DATA TO USE
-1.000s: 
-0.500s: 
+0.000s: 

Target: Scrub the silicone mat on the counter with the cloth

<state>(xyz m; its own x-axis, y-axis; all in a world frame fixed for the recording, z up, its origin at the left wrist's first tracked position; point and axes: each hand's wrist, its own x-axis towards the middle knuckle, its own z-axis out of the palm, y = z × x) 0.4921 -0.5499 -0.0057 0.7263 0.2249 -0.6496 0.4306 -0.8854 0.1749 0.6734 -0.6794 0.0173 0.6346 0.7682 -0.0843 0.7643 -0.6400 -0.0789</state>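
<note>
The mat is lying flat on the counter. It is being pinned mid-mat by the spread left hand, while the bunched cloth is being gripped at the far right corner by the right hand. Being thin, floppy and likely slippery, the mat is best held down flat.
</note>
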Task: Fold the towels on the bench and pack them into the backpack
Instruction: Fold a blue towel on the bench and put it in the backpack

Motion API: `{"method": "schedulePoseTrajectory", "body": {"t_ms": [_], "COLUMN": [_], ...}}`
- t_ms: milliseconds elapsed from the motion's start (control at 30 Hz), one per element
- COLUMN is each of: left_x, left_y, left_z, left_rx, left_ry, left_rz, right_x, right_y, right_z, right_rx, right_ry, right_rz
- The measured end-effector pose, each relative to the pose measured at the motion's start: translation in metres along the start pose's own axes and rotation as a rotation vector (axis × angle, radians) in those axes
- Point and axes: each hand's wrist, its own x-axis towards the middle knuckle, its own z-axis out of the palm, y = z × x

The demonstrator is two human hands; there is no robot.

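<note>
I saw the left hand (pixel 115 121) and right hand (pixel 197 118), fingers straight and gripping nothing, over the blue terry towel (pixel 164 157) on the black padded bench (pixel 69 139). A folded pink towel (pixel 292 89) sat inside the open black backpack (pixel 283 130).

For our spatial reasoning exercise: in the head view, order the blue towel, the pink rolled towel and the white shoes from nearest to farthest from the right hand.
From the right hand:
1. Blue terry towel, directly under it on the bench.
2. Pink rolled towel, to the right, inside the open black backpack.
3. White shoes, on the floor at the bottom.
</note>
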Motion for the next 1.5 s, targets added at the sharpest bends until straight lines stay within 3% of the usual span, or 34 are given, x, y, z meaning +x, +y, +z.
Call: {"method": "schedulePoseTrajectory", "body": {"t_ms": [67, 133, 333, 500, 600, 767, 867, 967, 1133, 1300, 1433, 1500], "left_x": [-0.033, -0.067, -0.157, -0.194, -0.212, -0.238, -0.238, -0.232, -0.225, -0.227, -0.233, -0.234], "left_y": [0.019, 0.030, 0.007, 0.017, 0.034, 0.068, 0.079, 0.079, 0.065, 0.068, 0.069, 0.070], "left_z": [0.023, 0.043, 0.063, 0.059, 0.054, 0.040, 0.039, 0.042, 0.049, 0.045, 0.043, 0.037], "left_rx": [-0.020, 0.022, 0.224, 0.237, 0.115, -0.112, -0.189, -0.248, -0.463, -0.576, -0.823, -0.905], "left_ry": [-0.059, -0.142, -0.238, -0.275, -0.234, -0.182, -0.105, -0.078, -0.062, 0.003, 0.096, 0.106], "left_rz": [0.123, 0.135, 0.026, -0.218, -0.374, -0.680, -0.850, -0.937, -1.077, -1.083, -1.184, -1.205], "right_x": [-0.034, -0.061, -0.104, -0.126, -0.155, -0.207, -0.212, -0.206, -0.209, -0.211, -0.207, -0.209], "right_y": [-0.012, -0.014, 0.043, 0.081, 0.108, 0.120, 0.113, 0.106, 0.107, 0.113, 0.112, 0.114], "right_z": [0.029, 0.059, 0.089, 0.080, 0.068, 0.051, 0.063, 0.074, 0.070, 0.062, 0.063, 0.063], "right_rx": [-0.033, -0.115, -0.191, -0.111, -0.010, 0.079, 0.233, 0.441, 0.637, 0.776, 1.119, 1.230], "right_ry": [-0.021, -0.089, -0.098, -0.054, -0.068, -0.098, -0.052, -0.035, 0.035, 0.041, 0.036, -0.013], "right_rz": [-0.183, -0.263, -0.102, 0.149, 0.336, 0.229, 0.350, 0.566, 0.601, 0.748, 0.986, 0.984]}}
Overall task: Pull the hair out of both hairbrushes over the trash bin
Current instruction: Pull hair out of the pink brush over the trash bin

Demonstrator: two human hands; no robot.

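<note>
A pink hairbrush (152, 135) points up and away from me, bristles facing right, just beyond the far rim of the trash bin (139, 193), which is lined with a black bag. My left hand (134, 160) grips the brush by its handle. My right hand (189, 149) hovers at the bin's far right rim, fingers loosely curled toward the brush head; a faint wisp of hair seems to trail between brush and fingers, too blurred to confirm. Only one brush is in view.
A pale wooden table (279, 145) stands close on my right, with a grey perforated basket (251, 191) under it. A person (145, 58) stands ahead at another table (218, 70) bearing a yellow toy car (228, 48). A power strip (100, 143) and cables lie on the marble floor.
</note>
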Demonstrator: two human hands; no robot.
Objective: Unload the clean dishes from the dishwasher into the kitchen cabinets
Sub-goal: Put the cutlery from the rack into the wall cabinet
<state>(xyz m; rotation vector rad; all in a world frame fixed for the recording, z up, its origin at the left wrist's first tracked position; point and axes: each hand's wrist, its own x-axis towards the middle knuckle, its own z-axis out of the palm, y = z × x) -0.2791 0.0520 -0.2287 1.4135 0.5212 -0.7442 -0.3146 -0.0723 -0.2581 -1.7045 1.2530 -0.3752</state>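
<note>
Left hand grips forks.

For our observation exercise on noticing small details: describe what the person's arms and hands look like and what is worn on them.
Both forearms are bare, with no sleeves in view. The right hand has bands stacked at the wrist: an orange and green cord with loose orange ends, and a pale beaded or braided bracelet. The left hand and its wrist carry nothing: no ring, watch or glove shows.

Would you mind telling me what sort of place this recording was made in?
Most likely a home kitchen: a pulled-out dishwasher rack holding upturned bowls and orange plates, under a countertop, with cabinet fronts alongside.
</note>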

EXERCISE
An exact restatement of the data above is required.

TASK RESULT
-1.000s: 
-0.500s: 
+0.000s: 

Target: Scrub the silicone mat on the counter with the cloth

<state>(xyz m; its own x-axis, y-axis; all in a world frame fixed for the recording, z up, its origin at the left wrist's first tracked position; point and axes: each hand's wrist, its own x-axis towards the middle knuckle, its own z-axis out of the palm, y = z × x) 0.4921 -0.5499 -0.0057 0.7263 0.2249 -0.6496 0.4306 -0.8854 0.1749 0.6734 -0.6794 0.0173 0.6346 0.7682 -0.0843 0.7643 -0.6400 -0.0789</state>
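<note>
The mat is lying flat on the counter. It is being pinned mid-mat by the spread left hand, while the bunched cloth is being gripped at the far right corner by the right hand. Being thin, floppy and likely slippery, the mat is best held down flat.
</note>
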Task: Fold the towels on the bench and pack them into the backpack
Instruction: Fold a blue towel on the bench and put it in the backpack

Motion API: `{"method": "schedulePoseTrajectory", "body": {"t_ms": [_], "COLUMN": [_], ...}}`
- t_ms: milliseconds elapsed from the motion's start (control at 30 Hz), one per element
- COLUMN is each of: left_x, left_y, left_z, left_rx, left_ry, left_rz, right_x, right_y, right_z, right_rx, right_ry, right_rz
- The measured end-effector pose, each relative to the pose measured at the motion's start: translation in metres along the start pose's own axes and rotation as a rotation vector (axis × angle, radians) in those axes
- Point and axes: each hand's wrist, its own x-axis towards the middle knuckle, its own z-axis out of the palm, y = z × x

The demonstrator is two human hands; there is no robot.

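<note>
I saw the left hand (pixel 115 121) and right hand (pixel 197 118), fingers straight and gripping nothing, over the blue terry towel (pixel 164 157) on the black padded bench (pixel 69 139). A folded pink towel (pixel 292 89) sat inside the open black backpack (pixel 283 130).

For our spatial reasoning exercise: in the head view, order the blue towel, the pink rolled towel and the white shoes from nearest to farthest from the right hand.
From the right hand:
1. Blue terry towel, directly under it on the bench.
2. Pink rolled towel, to the right, inside the open black backpack.
3. White shoes, on the floor at the bottom.
</note>
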Motion for the next 1.5 s, targets added at the sharpest bends until straight lines stay within 3% of the usual span, or 34 are given, x, y, z meaning +x, +y, +z.
Call: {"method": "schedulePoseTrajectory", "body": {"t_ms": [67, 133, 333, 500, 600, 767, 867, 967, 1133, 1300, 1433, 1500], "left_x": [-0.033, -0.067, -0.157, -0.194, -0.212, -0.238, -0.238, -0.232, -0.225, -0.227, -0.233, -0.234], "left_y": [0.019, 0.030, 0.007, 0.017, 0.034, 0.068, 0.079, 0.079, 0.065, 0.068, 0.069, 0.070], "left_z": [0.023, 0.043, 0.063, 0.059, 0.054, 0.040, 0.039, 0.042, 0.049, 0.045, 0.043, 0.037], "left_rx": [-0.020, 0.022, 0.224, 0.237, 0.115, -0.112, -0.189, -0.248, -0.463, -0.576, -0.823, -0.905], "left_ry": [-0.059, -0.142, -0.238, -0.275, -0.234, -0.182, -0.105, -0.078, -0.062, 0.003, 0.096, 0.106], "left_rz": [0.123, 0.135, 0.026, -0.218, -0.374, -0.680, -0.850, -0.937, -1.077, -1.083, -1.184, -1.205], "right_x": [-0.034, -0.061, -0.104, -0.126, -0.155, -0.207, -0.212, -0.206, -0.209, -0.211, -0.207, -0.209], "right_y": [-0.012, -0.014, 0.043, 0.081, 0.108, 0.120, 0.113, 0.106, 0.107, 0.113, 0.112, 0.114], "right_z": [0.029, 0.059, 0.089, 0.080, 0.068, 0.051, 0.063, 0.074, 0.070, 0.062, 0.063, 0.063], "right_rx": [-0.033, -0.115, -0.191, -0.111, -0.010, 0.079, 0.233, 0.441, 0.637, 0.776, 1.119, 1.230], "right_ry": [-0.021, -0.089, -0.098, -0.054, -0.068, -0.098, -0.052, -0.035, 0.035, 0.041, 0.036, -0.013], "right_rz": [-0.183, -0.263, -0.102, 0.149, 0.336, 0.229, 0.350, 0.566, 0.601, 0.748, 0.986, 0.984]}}
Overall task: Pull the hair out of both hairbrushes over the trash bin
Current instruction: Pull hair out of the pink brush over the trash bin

Demonstrator: two human hands; no robot.

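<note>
A pink hairbrush (152, 135) points up and away from me, bristles facing right, just beyond the far rim of the trash bin (139, 193), which is lined with a black bag. My left hand (134, 160) grips the brush by its handle. My right hand (189, 149) hovers at the bin's far right rim, fingers loosely curled toward the brush head; a faint wisp of hair seems to trail between brush and fingers, too blurred to confirm. Only one brush is in view.
A pale wooden table (279, 145) stands close on my right, with a grey perforated basket (251, 191) under it. A person (145, 58) stands ahead at another table (218, 70) bearing a yellow toy car (228, 48). A power strip (100, 143) and cables lie on the marble floor.
</note>
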Demonstrator: two human hands; no robot.
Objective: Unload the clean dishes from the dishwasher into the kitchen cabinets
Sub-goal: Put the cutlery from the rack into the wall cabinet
<state>(xyz m; rotation vector rad; all in a world frame fixed for the recording, z up, its origin at the left wrist's first tracked position; point and axes: each hand's wrist, its own x-axis towards the middle knuckle, its own z-axis out of the palm, y = z × x) -0.2791 0.0520 -0.2287 1.4135 0.5212 -0.7442 -0.3146 -0.0723 -0.2581 -1.7045 1.2530 -0.3752</state>
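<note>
Left hand grips forks.

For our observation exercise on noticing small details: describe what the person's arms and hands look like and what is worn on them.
Both forearms are bare, with no sleeves in view. The right hand has bands stacked at the wrist: an orange and green cord with loose orange ends, and a pale beaded or braided bracelet. The left hand and its wrist carry nothing: no ring, watch or glove shows.

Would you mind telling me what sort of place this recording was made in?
Most likely a home kitchen: a pulled-out dishwasher rack holding upturned bowls and orange plates, under a countertop, with cabinet fronts alongside.
</note>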

The output is now finished.